§ MATERIALS PROVIDED:
• • • • • • •

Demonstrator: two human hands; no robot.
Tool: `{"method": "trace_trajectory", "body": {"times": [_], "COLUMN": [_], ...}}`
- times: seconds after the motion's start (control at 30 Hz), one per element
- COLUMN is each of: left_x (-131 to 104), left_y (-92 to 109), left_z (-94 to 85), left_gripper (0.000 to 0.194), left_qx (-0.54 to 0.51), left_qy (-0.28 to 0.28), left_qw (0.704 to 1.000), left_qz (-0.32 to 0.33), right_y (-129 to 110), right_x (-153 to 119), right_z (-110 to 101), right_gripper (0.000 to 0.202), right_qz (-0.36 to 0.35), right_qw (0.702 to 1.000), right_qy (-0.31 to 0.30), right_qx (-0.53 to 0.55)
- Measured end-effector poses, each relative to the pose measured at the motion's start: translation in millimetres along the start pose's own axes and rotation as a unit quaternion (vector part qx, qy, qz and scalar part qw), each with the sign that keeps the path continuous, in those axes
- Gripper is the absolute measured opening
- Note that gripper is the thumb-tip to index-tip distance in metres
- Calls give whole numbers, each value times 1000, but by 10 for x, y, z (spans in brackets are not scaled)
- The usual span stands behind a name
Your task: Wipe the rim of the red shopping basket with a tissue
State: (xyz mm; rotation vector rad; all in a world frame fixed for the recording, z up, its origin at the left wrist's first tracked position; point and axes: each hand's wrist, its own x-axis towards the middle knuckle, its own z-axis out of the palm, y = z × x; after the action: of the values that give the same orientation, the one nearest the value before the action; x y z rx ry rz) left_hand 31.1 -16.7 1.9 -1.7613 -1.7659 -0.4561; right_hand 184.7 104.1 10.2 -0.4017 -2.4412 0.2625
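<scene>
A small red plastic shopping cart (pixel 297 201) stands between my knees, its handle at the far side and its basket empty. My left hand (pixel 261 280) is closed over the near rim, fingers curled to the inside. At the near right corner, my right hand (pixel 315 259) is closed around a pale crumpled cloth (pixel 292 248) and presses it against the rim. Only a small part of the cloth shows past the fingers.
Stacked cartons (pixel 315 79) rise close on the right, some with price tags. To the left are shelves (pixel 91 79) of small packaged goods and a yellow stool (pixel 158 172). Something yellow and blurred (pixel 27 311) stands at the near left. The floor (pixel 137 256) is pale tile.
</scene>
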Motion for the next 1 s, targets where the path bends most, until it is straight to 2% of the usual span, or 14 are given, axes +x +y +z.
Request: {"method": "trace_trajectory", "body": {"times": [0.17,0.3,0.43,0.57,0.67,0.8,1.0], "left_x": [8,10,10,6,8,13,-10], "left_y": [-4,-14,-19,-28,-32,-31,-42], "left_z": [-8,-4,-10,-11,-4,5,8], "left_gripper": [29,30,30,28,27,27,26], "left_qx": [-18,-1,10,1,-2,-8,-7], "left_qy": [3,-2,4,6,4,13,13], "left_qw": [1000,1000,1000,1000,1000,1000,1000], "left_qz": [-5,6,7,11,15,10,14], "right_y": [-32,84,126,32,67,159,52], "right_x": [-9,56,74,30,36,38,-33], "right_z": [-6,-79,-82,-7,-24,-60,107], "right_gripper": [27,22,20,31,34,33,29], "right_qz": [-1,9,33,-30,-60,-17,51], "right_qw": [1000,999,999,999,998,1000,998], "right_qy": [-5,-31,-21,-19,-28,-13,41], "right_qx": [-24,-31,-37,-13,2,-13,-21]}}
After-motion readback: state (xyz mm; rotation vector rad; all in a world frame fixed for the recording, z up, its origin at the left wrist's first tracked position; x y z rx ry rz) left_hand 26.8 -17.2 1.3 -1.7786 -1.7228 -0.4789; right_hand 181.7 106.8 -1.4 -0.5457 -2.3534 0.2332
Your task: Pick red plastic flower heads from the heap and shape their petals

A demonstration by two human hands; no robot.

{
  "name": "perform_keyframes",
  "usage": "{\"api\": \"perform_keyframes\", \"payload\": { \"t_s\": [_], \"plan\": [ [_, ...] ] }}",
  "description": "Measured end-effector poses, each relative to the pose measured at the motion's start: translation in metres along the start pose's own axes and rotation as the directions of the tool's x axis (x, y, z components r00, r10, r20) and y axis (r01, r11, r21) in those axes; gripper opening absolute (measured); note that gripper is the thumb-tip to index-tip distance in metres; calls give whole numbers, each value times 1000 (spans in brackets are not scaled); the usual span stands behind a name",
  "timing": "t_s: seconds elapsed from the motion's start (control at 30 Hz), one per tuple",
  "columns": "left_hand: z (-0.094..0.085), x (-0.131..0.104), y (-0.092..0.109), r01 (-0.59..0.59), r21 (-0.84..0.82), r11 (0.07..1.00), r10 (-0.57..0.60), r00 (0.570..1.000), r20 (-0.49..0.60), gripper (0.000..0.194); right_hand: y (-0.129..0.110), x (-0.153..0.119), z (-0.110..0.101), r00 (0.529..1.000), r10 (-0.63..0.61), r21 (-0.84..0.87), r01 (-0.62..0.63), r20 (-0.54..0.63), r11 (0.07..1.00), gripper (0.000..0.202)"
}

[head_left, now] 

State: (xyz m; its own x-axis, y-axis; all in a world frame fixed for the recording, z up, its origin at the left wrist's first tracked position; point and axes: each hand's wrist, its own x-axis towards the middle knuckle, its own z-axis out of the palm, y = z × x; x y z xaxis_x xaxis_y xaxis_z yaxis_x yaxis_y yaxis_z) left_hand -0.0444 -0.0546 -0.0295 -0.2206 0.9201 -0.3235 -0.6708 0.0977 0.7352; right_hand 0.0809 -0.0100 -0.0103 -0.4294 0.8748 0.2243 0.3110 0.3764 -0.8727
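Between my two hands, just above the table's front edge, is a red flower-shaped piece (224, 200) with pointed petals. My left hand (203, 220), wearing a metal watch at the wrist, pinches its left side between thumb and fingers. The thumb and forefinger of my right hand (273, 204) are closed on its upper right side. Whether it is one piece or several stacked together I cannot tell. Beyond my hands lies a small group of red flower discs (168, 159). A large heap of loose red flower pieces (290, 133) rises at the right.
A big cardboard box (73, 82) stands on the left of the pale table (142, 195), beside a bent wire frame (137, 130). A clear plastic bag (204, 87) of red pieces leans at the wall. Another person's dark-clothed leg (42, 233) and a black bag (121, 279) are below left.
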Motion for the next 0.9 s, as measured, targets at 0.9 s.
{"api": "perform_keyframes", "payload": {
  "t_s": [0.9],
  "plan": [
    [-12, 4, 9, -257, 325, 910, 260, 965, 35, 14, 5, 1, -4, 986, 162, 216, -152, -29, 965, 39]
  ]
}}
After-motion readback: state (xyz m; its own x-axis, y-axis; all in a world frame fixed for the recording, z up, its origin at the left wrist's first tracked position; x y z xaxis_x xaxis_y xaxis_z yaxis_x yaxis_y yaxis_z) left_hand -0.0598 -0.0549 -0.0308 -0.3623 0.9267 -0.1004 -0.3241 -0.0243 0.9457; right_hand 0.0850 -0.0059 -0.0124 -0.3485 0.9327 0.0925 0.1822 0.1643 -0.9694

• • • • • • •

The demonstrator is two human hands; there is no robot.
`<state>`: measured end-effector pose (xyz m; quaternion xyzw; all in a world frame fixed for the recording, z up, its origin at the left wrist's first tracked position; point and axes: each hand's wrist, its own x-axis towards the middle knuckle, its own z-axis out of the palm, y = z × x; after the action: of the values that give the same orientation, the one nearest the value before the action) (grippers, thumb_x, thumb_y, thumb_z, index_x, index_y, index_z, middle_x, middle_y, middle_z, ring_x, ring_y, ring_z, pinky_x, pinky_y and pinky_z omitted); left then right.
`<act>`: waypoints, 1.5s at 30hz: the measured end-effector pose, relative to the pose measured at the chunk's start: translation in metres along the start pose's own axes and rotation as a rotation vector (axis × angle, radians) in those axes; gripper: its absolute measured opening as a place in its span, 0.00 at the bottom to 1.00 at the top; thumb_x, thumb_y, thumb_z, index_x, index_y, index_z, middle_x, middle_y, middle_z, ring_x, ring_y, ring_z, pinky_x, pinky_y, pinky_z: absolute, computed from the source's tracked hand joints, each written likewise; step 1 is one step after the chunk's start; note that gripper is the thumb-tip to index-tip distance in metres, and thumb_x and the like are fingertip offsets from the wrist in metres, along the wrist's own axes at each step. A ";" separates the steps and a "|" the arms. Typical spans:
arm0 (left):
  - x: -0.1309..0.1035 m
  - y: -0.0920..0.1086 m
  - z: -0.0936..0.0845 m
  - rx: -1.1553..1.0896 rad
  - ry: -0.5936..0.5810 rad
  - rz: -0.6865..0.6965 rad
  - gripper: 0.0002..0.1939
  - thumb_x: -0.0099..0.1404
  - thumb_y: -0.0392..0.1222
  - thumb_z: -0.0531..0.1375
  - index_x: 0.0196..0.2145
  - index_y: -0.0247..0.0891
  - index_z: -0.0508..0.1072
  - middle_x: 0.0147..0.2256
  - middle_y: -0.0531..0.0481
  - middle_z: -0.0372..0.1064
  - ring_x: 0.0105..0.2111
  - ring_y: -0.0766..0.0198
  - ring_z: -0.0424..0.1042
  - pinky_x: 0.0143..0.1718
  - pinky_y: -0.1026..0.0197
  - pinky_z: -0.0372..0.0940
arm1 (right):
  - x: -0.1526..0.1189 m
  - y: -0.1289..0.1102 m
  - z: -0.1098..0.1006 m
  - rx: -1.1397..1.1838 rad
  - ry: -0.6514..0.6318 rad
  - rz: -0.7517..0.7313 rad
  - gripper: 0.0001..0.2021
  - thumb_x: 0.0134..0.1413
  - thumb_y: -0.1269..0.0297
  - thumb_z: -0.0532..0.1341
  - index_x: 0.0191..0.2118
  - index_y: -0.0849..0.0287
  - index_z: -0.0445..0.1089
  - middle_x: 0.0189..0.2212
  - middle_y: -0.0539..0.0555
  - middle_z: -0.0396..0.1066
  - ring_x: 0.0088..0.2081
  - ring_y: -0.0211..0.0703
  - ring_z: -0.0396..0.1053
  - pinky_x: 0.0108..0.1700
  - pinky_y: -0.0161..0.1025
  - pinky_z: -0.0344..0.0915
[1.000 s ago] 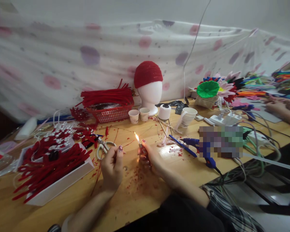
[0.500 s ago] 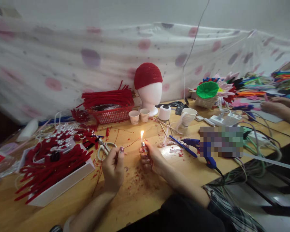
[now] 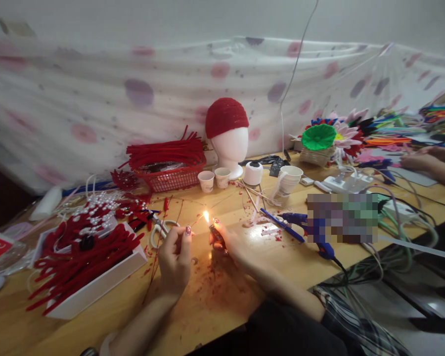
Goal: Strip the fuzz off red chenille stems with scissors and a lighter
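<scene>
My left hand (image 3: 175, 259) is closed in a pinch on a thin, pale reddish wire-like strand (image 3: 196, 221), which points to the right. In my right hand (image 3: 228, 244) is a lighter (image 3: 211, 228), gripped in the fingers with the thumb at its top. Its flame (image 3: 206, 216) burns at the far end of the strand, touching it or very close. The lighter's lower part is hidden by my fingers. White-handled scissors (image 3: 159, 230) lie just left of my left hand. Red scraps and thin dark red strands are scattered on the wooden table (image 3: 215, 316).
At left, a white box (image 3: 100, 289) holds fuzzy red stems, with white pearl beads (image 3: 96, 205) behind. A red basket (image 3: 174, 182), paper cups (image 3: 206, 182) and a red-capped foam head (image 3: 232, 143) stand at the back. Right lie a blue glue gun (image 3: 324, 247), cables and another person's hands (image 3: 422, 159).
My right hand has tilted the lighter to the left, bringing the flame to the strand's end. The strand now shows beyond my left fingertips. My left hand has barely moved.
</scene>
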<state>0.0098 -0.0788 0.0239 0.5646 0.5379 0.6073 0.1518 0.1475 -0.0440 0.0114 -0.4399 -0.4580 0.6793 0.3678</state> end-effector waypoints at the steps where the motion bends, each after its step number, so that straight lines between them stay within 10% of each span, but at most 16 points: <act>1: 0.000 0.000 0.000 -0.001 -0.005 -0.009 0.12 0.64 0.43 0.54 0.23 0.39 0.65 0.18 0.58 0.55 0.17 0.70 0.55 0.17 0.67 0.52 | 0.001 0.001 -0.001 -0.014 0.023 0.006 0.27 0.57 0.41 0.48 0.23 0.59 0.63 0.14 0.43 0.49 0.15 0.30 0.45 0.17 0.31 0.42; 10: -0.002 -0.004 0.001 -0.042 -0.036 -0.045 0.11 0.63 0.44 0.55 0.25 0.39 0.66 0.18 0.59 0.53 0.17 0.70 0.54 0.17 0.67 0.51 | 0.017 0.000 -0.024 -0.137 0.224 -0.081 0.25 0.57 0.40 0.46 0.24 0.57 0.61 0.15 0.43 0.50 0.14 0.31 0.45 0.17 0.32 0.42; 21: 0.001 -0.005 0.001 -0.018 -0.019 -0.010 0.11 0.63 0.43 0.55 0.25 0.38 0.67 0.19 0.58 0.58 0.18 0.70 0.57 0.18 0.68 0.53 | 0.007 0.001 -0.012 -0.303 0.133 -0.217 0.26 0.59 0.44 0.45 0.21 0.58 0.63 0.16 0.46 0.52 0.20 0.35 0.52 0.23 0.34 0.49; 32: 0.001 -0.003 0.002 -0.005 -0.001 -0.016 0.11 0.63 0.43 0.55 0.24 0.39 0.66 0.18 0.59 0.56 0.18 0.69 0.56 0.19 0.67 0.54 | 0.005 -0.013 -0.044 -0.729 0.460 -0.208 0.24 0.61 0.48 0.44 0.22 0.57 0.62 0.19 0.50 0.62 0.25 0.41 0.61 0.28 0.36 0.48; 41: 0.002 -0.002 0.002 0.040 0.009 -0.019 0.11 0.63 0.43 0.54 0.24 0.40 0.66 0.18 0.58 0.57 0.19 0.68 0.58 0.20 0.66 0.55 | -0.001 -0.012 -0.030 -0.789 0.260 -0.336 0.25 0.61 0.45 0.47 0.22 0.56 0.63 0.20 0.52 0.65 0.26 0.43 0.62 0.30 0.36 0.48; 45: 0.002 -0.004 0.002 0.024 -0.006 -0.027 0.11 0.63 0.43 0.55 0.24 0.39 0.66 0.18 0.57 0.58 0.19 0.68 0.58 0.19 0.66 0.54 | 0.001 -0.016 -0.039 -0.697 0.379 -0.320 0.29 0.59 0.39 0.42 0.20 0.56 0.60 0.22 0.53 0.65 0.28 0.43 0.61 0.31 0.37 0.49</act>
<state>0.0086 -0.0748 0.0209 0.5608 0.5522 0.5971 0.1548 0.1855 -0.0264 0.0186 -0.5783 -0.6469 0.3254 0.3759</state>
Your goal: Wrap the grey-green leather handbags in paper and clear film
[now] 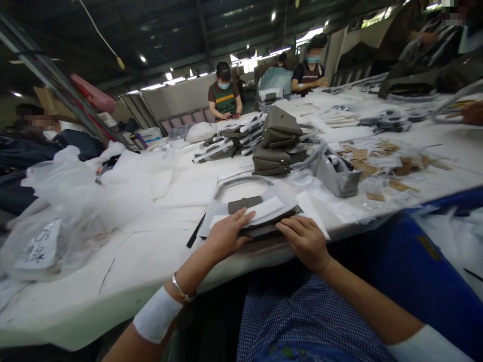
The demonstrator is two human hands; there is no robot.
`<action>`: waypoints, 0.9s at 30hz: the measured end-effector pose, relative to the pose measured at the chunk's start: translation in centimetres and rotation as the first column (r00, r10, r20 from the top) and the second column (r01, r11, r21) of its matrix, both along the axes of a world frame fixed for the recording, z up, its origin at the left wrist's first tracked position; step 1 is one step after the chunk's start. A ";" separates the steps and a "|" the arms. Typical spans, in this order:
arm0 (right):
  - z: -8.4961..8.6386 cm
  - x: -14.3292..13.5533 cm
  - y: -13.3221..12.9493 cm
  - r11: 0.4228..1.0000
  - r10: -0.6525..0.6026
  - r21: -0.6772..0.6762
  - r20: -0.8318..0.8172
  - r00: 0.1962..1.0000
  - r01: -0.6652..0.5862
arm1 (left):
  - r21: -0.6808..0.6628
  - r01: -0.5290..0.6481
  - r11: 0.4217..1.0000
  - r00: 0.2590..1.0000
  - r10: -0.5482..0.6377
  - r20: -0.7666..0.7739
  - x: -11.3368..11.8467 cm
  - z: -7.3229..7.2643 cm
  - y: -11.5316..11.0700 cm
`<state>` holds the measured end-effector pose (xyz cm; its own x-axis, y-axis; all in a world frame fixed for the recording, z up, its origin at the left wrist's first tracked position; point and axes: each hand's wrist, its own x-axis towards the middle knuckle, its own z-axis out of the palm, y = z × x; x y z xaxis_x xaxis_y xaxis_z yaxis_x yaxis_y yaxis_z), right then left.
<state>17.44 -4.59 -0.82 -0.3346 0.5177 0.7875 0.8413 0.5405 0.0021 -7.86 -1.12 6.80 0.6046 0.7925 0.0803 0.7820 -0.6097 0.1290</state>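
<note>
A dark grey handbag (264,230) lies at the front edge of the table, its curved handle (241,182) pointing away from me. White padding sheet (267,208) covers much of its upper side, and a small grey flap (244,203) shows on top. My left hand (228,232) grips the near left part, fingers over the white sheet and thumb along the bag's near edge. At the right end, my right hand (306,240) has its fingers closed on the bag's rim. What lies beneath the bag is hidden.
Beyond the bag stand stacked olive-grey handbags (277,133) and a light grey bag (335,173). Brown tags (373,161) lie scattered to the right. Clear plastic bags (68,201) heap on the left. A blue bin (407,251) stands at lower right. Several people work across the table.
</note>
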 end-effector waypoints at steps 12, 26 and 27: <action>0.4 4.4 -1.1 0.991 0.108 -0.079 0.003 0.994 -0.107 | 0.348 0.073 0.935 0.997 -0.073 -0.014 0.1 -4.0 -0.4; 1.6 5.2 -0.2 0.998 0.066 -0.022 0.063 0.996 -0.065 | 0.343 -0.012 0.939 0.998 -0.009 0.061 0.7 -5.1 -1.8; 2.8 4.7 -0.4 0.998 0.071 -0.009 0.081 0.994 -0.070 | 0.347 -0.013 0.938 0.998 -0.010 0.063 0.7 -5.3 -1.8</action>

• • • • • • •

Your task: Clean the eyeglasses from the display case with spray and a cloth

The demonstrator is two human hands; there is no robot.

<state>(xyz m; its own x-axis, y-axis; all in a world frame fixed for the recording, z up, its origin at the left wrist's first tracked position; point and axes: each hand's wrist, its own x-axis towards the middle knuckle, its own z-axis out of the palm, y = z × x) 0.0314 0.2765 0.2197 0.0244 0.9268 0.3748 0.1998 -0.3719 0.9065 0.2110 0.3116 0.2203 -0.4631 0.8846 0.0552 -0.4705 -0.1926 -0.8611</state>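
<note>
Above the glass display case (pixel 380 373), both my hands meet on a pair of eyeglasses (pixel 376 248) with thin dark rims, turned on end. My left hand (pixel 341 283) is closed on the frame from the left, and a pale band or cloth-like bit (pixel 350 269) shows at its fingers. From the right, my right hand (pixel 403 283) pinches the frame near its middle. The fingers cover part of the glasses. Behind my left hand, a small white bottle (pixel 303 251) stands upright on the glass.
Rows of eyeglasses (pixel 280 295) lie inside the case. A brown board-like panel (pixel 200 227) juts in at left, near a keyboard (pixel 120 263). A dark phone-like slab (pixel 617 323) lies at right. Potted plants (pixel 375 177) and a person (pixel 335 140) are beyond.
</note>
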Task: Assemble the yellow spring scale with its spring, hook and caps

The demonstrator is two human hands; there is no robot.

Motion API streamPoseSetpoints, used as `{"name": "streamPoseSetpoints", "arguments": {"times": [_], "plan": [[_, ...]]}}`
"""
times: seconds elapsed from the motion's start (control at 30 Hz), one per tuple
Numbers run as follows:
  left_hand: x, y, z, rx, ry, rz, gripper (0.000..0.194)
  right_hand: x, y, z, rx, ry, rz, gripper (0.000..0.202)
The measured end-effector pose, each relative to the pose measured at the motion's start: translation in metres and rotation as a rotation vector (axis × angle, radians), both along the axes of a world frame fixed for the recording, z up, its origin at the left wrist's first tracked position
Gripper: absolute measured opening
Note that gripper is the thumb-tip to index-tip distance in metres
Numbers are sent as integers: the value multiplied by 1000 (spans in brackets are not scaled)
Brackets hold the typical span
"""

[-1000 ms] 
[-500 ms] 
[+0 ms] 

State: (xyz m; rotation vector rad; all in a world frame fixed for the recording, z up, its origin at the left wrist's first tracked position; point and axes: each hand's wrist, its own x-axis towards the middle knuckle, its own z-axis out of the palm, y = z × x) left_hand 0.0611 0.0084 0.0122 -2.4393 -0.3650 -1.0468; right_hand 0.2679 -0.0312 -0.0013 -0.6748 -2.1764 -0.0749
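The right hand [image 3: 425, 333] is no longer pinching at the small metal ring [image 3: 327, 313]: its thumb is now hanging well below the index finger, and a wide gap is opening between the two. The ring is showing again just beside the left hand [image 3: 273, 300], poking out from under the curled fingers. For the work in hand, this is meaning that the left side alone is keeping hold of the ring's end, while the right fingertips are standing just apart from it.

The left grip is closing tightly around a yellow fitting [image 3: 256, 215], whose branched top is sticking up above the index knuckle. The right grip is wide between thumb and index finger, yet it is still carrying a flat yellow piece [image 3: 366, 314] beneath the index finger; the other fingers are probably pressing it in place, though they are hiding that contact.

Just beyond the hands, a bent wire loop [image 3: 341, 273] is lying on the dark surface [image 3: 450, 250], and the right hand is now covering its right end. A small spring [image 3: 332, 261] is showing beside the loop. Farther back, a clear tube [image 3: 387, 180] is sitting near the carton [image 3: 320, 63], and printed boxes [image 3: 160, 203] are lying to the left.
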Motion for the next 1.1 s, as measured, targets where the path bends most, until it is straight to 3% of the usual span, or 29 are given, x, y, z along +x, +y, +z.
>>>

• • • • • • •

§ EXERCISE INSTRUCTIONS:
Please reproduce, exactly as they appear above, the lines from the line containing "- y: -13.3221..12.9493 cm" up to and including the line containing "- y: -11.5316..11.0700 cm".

§ SOLVED EXERCISE:
  - y: -13.3221..12.9493 cm
  - r11: 0.4228..1.0000
  - r10: -0.6525..0.6026
  - r21: -0.6772..0.6762
  - r20: -0.8318..0.8172
  - r00: 0.1962..1.0000
  - r01: -0.6652..0.5862
arm1 (left):
  - r21: -0.6808..0.6628
  - r01: -0.5290..0.6481
  - r11: 0.4217..1.0000
  - r00: 0.2590..1.0000
  - r10: -0.5482..0.6377
  - r20: -0.7666..0.7739
  - x: -11.3368..11.8467 cm
  - z: -7.3229..7.2643 cm
  - y: -11.5316..11.0700 cm

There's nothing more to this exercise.